Geste précis et minimal

Par ce geste précis et minimal de reconstitution, le film prend le chemin de la fiction, mais garde tout du long un pied dans le documentaire. Car la descente, tournée in situ, est effectuée dans des conditions réelles, la caméra s’immergeant dans l’abîme aux côtés de véritables spéléologues en guise d’interprètes. Parallèlement, Frammartino prête une attention de peintre paysagiste au splendide théâtre de nature qui environne l’expédition, au cycle des jours et des nuits qui tombent sur la vallée, aux variations climatiques qu’elle accueille. De temps à autre résonnent les cris d’un vieux berger au visage parcheminé, l’autre protagoniste du film avec la grotte, qui contemple souvent ce site virginal à flanc de coteau, avant de s’en retourner à sa cabane en bois, sise à l’écart du village.
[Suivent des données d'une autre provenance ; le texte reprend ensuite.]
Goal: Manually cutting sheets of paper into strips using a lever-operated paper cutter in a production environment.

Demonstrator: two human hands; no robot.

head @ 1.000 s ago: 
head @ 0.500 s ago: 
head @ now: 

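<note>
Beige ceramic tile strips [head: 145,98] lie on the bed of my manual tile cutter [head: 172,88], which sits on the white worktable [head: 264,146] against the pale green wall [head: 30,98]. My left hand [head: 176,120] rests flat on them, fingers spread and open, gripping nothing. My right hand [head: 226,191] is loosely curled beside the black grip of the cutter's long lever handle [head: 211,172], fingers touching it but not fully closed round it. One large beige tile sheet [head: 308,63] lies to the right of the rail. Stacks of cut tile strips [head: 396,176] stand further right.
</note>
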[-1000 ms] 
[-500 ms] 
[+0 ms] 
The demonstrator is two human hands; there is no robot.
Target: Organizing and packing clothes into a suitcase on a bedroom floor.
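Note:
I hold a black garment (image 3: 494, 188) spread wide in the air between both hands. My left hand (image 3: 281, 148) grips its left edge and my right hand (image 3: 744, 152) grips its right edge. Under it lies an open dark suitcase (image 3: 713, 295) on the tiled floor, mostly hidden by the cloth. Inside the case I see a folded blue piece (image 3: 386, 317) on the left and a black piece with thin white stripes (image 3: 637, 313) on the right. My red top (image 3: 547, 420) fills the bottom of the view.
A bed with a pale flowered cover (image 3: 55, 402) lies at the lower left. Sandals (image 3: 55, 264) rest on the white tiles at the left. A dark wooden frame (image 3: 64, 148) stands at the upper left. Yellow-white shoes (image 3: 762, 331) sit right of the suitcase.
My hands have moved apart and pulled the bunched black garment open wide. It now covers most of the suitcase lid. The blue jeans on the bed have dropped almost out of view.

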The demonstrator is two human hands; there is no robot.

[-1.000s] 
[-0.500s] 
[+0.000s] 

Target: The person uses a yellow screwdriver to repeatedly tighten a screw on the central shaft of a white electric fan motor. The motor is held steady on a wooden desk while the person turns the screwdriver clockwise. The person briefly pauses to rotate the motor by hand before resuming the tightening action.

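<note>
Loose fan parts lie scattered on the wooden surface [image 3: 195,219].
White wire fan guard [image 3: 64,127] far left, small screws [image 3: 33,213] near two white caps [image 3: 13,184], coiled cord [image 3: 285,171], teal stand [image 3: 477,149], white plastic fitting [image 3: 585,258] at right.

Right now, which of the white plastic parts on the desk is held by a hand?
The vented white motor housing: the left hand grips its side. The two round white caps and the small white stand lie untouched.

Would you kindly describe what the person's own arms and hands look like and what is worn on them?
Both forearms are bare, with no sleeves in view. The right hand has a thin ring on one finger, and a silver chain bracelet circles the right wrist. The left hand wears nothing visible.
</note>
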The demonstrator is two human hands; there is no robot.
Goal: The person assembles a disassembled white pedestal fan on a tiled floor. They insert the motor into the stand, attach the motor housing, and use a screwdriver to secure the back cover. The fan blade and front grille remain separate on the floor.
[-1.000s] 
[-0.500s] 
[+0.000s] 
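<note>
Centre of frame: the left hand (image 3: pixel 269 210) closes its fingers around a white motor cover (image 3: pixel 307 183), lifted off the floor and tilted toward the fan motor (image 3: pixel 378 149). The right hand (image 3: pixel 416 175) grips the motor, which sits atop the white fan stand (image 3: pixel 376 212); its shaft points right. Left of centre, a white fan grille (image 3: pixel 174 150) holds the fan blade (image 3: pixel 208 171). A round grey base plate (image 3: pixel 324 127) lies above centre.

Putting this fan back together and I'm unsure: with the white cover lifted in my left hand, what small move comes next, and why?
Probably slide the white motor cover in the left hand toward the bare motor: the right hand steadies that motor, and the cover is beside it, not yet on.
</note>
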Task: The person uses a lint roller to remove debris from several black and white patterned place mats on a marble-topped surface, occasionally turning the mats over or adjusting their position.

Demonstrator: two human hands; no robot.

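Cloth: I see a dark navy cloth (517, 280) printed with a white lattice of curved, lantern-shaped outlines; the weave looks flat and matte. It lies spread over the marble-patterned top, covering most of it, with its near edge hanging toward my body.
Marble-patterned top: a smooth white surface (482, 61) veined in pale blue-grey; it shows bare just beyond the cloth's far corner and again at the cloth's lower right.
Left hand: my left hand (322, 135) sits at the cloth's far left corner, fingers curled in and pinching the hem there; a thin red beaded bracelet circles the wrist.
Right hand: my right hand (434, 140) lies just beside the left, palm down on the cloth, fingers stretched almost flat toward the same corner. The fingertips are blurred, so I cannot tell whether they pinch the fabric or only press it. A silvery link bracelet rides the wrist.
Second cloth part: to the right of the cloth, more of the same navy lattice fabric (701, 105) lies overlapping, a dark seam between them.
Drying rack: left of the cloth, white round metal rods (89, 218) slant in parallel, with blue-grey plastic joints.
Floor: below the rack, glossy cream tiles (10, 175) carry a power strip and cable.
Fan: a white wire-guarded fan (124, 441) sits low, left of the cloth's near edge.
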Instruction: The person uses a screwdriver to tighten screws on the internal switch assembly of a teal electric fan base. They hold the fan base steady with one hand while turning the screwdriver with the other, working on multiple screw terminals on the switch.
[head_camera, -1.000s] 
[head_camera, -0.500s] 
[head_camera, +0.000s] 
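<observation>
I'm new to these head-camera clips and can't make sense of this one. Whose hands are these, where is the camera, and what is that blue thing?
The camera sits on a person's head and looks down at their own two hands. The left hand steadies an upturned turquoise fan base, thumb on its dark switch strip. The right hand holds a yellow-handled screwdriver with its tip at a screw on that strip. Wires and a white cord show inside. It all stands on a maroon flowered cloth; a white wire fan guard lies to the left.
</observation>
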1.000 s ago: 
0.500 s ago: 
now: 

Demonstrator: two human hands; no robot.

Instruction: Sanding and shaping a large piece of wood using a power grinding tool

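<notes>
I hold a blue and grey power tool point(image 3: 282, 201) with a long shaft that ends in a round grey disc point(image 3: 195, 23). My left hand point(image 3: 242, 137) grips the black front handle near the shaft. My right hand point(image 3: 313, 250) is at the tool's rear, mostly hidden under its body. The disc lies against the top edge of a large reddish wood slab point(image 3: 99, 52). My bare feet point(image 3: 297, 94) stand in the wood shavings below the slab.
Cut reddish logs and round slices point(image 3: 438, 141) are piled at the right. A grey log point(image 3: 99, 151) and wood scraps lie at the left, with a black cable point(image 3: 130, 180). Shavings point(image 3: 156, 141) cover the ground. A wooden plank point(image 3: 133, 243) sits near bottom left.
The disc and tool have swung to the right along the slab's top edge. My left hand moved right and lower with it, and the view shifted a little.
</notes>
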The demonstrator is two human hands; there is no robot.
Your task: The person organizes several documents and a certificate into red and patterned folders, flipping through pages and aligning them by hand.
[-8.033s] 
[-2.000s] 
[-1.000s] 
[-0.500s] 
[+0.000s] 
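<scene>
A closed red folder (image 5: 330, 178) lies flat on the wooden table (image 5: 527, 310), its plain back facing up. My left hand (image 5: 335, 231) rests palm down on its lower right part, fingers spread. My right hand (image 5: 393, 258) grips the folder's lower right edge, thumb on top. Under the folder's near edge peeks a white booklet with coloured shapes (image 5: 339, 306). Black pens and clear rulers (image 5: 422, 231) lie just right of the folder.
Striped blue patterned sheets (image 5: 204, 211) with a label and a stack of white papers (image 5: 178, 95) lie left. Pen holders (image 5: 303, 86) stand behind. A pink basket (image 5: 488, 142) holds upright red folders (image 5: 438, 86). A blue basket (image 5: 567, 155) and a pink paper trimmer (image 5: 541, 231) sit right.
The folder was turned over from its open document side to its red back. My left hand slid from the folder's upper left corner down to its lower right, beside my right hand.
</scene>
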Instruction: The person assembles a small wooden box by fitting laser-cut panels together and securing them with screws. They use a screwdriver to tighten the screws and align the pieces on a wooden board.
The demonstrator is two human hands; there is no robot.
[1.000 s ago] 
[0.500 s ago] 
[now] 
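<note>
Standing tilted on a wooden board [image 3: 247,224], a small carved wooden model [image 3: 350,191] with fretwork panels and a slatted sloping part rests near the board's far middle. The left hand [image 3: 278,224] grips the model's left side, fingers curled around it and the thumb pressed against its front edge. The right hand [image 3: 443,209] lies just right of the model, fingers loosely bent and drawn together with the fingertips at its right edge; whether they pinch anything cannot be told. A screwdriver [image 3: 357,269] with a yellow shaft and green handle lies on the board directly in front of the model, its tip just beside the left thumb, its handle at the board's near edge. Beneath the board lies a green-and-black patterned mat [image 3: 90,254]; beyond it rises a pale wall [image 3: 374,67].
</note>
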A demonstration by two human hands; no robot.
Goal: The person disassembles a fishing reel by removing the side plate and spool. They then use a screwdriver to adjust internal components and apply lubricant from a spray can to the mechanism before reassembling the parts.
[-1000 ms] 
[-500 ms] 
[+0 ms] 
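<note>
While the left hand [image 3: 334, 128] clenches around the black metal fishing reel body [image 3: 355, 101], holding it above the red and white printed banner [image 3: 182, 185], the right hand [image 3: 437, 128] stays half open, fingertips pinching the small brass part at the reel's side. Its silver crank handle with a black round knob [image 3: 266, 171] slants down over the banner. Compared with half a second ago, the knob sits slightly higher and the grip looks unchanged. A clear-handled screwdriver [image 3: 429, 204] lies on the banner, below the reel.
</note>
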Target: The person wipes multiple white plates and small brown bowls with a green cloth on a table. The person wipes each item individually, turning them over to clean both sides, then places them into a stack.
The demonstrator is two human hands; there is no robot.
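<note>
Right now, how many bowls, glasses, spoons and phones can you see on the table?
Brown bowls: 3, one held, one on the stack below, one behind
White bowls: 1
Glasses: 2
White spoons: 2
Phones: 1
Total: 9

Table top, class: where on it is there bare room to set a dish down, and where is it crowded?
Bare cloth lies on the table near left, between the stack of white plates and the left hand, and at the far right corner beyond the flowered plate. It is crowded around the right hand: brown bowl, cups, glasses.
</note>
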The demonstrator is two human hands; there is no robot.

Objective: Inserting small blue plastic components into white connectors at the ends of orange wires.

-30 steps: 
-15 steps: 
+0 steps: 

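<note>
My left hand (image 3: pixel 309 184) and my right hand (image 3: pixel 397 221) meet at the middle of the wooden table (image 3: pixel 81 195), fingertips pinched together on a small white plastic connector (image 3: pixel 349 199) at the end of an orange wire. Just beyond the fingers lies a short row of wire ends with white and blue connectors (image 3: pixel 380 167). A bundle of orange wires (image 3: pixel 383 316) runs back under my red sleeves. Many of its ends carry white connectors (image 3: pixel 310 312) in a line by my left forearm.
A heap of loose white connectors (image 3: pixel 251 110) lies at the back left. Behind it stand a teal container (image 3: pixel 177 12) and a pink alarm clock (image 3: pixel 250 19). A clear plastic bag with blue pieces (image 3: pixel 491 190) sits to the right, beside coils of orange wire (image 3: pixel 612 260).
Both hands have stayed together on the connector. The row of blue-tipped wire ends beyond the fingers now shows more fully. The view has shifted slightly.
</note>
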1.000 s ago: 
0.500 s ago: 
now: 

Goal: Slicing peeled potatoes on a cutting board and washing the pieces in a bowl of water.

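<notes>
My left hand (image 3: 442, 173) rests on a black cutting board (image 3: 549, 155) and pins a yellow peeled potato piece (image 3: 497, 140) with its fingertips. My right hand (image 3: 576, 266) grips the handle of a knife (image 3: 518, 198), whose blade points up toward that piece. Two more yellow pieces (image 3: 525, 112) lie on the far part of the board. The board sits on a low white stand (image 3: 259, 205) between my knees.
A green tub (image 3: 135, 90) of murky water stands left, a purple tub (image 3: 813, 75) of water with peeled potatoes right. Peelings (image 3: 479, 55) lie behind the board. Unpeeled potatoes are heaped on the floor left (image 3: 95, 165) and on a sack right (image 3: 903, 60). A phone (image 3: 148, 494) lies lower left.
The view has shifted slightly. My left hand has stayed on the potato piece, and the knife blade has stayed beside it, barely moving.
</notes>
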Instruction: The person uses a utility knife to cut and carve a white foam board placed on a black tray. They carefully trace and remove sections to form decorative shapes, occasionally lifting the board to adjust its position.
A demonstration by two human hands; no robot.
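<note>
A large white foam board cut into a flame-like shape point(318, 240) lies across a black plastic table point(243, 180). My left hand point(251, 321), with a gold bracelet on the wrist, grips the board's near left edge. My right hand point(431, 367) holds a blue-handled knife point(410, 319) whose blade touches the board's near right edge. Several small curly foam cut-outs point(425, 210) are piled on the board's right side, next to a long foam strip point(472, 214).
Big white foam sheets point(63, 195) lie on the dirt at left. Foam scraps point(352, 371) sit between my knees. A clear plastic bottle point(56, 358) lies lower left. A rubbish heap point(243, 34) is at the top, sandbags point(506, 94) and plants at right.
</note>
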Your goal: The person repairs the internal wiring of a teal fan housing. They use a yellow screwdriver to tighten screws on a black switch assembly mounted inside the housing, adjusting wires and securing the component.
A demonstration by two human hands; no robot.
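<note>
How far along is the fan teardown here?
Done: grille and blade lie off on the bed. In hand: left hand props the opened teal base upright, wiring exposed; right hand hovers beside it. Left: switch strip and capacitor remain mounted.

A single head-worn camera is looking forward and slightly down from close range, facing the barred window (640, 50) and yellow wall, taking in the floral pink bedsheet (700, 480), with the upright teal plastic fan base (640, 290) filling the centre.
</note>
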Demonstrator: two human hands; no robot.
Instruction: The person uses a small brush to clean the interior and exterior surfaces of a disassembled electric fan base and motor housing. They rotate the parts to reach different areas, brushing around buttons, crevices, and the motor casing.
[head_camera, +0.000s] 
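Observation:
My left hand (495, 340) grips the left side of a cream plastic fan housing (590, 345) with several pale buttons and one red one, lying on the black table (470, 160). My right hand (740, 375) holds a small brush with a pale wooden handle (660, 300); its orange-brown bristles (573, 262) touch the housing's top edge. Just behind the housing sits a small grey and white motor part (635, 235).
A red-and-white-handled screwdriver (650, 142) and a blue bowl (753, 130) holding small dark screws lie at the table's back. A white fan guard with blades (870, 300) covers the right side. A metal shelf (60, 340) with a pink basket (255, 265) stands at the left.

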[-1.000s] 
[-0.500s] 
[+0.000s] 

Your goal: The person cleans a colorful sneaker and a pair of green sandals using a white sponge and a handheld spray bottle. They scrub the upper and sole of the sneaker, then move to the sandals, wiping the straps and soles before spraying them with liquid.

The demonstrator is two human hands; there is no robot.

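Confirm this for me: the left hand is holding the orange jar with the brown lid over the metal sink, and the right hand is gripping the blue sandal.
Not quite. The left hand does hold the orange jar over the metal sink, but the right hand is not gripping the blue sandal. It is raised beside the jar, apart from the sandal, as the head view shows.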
Le clou du spectacle concerne les prises de vues souterraines, réalisées dans des conditions acrobatiques, où l’aventure humaine retracée rejoint celle d’un tournage en immersion

La mise en scène de Michelangelo Frammartino s’apparente, comme dans ses films précédents, à un travail du plan d’ensemble : c’est-à-dire des cadres larges qui relativisent la place de l’humain dans son environnement, et l’y resituent. Ainsi, l’expédition relatée ne va pas sans une étude splendide du site géologique où elle se situe : ce massif du Pollino, dont le relief extérieur se révèle doublé d’entrailles invisibles et mystérieuses. Le point d’écoute ainsi élargi, plaçant la parole humaine au même niveau que les bruits du monde (c’est-à-dire au-delà du sens), Il Buco apparaît aussi comme un film « muet », ou plutôt une chanson de geste.